He hoped (wish, prayed) that whatever was happening between them wasn’t a result of the other trying to put a band-aid over his bleeding heart. That was the biggest reason as to why he was delaying the inevitable about leaving this room – how were things going to change? The professor had walked into the room a broken man, and would walk out the same, just with a tiny bit of hope clutched in his hands. (He could already hear Sophia sighing at his unwillingness to let go.) He couldn’t help but huff in amusement as his arms tightened around him. “Then let me stay just a little bit longer.” Gus mumbled against him. “I’m scared to walk away from you again.” Maybe if he showed Foxwood his hand – his bleeding heart on his sleeve – he’d see how much Gus regretted walking away from him so many times. How much he wanted to be with him in any capacity he would give him, and never in his life would he make him choose between himself or his family.

Hope was a fickle thing, and even if Basil hadn’t meant to give it to him, Gus was going to cling to it.
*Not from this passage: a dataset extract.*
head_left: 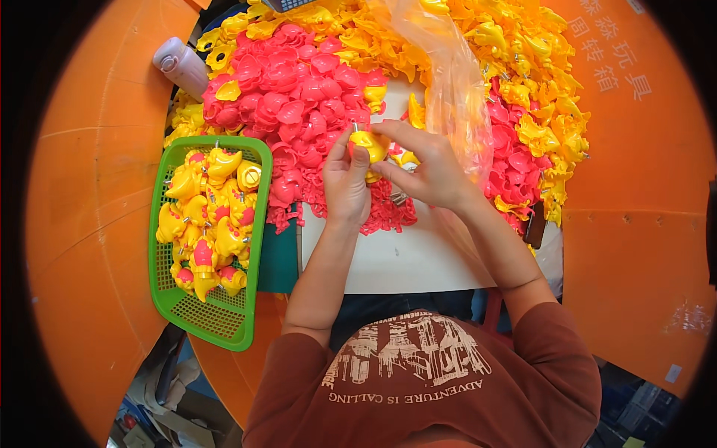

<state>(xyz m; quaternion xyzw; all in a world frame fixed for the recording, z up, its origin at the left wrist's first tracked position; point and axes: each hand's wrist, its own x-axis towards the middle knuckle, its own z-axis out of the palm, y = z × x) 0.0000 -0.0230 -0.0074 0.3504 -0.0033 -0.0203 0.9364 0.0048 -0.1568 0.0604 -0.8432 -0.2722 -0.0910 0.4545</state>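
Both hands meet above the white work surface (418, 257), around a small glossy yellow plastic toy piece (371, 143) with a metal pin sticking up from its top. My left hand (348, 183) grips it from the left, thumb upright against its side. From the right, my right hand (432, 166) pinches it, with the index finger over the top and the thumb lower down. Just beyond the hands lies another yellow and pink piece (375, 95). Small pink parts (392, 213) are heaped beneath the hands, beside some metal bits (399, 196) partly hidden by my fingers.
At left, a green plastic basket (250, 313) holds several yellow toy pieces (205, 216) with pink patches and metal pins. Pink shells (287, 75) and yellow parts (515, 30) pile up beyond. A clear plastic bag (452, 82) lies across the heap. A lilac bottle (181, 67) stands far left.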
A soft sigh escaped him as Basil finally stepped back and then a moment later kissed him; he wished he knew if this was because the man loved him (as he’d told him), or if it was just to ease his pain. His lips were soft and delicate, like butterfly wings, and brushed against his just lough enough that he could inhale his breath and feel the warmth of his skin against his own.

Butterflies fluttered in his stomach as he returned the kiss, keeping it soft and slow. There wasn’t an urgency; Gus wanted to pour every ounce of love he had into it just so the other could see his feeling hasn’t changed – and, probably never would no matter how this ended for them. His heart pounded his chest but Gus could only focus on how soft Basil’s lips felt against his mouth, and how additively he invaded all his senses. One hand trailed from his waist and up his spine before settling against the base of his neck. His fingers brushed through the soft brunette locks, while he moved the other to settle against Basil’s waist. It didn’t stop him from stepping closer to fill the space that had been left between them.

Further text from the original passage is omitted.